1. Import Dataset & Libraries

import networkx as nx
import matplotlib.pyplot as plt
import numpy as np
import random
import pandas as pd
from random import shuffle
from copy import copy

%matplotlib inline
edge = pd.read_csv('karate_club.edgelist', sep=' ', names=['x','y','w'])
graph = nx.Graph()
for i in range(edge.shape[0]):
    graph.add_node(node_for_adding = edge['x'][i])
    graph.add_node(node_for_adding = edge['y'][i])
    graph.add_edge(edge['x'][i], edge['y'][i])

1) adjacent matrix & one-hot encoded matrix

A = nx.to_numpy_matrix(graph, nodelist=sorted(graph.nodes()))
OH = np.identity(A.shape[0])
OH = np.identity(A.shape[0])

2) edges

  • only needed in case of “different weights among edges”
edges = edge[['x','y']]
edges['w'] = 1
edges = np.array(edges)



2. Define Functions

1) first_prox

  • 2개 node의 vector를 input하면 first-order proximity 계산
def first_prox(node_vec1,node_vec2):
    mul = np.dot(node_vec1.T,node_vec2)
    return 1/(1+np.exp(-mul))



3. First-order Proximity with Negative Sampling

def FirstOrder_neg_sampling(num_neg,epoch,lr):
    low_dim = np.random.rand(OH.shape[0],2)
    
    for _ in range(epoch):
        embed_vec =np.matmul(OH,low_dim)        
        
        for node in range(embed_vec.shape[0]):
            ######################### find Neighbours & Non-Neighbours ##########################
            
            neighbours_index = np.nonzero(A[node])[1]
            not_neighbours_index = np.setdiff1d(np.arange(embed_vec.shape[0]), np.nonzero(A[node])[1])
            sampled_not_neighbours_index = np.random.choice(not_neighbours_index,num_neg)
            
            ########## find vectors of (1) main node, (2) neighbours, (3) non-neighbours ##########
            
            node_vec = embed_vec[node]  
            
            for positive in neighbours_index:
                pos_vec = embed_vec[positive]
                neg_vecs = embed_vec[sampled_not_neighbours_index]
                
            ############################# UPDATE ###############################################
                embed_vec[node] -= lr*(first_prox(node_vec,pos_vec)-1)*pos_vec
        
                for neg_vec in neg_vecs:
                    embed_vec[node] -= lr*(first_prox(node_vec,neg_vec))*neg_vec
                    
    return embed_vec
Emb = FirstOrder_neg_sampling(num_neg=10,epoch=100,lr=0.1)



4. Visualization

Emb_df = pd.DataFrame({'X':Emb[:,0], 'Y':Emb[:,1],'Label':range(1,35)})
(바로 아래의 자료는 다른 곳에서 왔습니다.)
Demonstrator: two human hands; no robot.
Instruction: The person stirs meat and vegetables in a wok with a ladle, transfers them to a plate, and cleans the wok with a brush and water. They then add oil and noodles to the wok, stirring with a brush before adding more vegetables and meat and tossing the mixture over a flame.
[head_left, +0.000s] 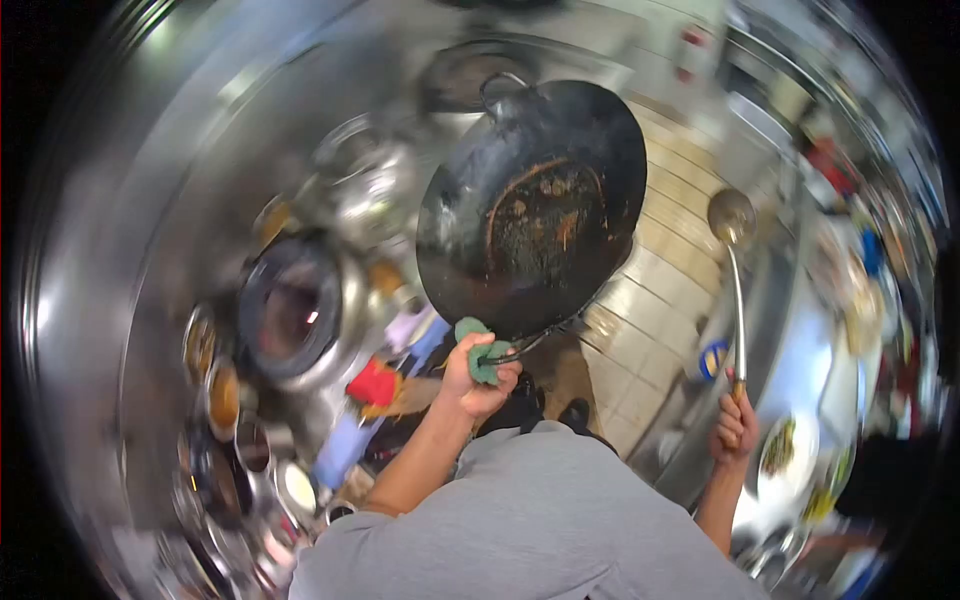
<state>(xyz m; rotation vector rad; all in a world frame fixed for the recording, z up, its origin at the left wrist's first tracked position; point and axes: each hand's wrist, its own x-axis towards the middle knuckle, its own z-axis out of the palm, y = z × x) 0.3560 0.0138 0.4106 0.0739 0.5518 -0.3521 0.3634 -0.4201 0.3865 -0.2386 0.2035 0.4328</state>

blue = [1,2,3,4,5,6,7,8,9,11,12,13,14,17,18,20,22]
red = list(set(range(0,35))-set(blue))

Emb_df.loc[Emb_df.Label.isin(blue),'Color']=1
Emb_df.loc[Emb_df.Label.isin(red),'Color']=0
plt.scatter(Emb_df['X'], Emb_df['Y'], c=Emb_df['Color'])

for i,txt in enumerate(Emb_df['Label']):
    plt.annotate(txt, (Emb_df['X'][i], Emb_df['Y'][i]))

png